You’re clambering for me to explain and with such sweetness and offers of intimate lickings, that i shall of course try to satisfy your immediate needs.
The process about which i speak begins as soon as you have selected your nice new shiny waste-paper basket from the myriad of available styles. Or at least it should have done if you’ve entered a perfectly proper stationery and office supplies emporium and not some seedy back-street or common place “Pound” shop. I myself don’t hold with such places, there’s something remarkably dirty about handing over a crisp clean fifty pound note sterling and receiving a kilo of grubby pound coins in change. It gives one a feeling of great relief when one can finally get rid of them by handing them out to the poor or indeed anyone from Tooting.
So you’ve selected your waste-paper basket of choice and are now at the cash register ready to engage in what i like to call the “transactional” stage of the process. The helpful, pretty and intelligent shop assistant (probably from Putney or Hampstead) takes your basket, momentarily admiring your taste and selects a bag within which to place it, so as to afford you an easy means of carrying it home. You complete your financial obligations and leave the store, the proud owner of a shiny new waste-paper basket. The Yin (阴) has been cast.

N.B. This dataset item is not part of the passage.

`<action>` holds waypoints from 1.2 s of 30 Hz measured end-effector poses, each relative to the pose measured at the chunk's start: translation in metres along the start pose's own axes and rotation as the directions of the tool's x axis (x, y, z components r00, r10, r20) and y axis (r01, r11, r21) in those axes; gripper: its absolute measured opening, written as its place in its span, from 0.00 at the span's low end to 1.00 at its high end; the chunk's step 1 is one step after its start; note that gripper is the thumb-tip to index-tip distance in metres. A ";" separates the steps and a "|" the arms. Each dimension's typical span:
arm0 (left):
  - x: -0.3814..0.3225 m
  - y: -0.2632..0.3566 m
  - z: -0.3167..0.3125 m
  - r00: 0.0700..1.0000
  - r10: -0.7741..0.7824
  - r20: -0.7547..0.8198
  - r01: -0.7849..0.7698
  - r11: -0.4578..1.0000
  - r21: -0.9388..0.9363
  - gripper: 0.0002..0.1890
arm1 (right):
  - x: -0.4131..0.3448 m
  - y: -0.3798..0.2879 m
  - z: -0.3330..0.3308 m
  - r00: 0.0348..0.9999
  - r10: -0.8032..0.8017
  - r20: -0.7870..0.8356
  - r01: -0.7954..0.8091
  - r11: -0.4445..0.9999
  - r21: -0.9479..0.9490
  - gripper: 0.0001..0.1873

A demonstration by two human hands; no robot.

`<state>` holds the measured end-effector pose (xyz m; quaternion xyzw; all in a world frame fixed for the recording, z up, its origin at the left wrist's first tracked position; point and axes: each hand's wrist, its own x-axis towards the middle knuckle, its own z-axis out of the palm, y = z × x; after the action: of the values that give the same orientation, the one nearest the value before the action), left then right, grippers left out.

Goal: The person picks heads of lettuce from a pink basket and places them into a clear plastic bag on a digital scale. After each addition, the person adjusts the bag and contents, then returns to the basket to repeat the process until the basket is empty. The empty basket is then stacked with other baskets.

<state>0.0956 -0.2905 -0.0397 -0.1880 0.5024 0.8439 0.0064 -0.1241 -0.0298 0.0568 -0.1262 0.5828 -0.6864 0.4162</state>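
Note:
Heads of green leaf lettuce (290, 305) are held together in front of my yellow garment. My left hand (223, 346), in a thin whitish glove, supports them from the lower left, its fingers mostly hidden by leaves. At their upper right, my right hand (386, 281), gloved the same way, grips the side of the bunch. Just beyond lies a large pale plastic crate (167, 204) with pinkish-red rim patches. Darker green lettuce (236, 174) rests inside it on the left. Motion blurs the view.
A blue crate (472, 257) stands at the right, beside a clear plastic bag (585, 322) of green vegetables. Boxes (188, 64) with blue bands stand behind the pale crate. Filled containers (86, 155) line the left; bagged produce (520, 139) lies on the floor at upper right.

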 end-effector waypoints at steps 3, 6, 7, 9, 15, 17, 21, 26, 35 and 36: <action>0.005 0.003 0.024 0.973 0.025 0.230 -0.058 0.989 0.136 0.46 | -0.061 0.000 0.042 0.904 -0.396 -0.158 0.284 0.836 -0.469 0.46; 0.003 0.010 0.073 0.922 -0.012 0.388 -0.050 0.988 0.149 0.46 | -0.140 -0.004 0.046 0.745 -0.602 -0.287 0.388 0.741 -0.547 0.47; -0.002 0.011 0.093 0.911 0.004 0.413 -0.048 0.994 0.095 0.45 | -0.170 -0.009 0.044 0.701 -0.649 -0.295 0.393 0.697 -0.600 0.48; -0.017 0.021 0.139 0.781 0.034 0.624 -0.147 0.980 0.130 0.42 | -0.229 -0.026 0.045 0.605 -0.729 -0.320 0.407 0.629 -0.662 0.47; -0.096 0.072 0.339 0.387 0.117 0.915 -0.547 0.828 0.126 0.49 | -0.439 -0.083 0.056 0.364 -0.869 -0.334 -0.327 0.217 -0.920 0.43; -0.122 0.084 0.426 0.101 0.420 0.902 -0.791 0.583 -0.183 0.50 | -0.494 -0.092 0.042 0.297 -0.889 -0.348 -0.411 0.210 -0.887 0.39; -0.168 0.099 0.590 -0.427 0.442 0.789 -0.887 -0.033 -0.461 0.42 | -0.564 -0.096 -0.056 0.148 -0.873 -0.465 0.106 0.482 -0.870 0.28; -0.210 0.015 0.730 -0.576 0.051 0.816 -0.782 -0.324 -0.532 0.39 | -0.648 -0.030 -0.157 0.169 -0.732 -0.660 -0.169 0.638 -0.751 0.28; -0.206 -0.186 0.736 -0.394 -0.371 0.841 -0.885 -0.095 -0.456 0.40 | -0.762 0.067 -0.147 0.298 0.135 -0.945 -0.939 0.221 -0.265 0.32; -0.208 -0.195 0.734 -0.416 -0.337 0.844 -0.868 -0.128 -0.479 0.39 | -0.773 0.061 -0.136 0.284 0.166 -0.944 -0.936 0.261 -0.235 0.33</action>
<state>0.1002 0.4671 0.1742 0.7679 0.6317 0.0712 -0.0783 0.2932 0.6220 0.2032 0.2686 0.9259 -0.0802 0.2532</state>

Bustling through the busy streets, you have not a care in the world as you gaily swing the bag at your side, whistling to yourself a merry tune all the way home.

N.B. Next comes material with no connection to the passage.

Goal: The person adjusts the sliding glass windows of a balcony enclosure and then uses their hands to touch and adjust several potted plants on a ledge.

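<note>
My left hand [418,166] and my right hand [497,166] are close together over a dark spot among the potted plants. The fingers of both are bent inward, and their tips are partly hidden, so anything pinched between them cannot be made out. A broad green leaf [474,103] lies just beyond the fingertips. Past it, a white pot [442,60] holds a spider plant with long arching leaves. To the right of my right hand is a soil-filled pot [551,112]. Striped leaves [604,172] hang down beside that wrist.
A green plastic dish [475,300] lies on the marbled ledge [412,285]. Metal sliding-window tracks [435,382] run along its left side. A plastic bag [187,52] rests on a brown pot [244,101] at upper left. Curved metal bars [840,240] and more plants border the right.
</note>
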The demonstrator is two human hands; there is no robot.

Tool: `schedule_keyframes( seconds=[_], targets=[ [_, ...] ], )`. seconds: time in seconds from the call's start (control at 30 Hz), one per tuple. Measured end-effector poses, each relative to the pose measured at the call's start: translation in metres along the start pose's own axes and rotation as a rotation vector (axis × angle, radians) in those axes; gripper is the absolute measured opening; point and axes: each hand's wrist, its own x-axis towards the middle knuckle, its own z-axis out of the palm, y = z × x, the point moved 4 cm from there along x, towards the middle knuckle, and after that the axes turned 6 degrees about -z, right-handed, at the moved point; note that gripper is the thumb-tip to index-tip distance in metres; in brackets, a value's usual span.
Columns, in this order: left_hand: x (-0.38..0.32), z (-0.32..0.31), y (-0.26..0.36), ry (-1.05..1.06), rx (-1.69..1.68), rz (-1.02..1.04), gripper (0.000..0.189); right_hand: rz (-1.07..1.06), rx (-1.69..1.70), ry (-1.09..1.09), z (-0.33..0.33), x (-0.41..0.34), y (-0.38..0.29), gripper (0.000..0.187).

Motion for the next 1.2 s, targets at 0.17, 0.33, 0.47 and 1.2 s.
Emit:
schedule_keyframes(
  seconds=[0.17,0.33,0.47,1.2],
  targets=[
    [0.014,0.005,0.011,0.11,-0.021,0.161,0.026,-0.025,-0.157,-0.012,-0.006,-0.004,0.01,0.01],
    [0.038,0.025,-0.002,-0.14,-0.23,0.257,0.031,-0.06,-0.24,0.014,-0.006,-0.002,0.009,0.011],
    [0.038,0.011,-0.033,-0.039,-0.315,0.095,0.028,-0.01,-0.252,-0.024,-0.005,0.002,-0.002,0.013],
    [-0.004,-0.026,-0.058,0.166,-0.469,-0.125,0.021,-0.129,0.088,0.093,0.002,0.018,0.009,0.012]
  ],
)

Entering your abode, throwing aside your keys and coat you rush to the room into which you plan to install your shiny new waste-paper basket. You pull it from its carrier bag and set it down, proudly, in its place, by your desk or in the corner, there waiting to receive its first consignment of rubbish.
But wait. What’s this? What is this that you still have in your other hand? For there you find yourself, still holding the now empty carrier bag. The bag into which the waster-paper basket was placed. The bag which has served its purpose well and is no longer required. It is rubbish. It must be disposed of. And then it dawns on you. Right there, in front of you, is a nice new shiny waste-paper basket. The bag into which the basket went must now itself be cast into the very same basket. The Yang (阳) has been cast too.
And you know, life’s often like that too. We carry the basket, protect it, convey it only to find that when our journey’s complete, the basket must spend the rest of its days, filling up with all of our daily rubbish.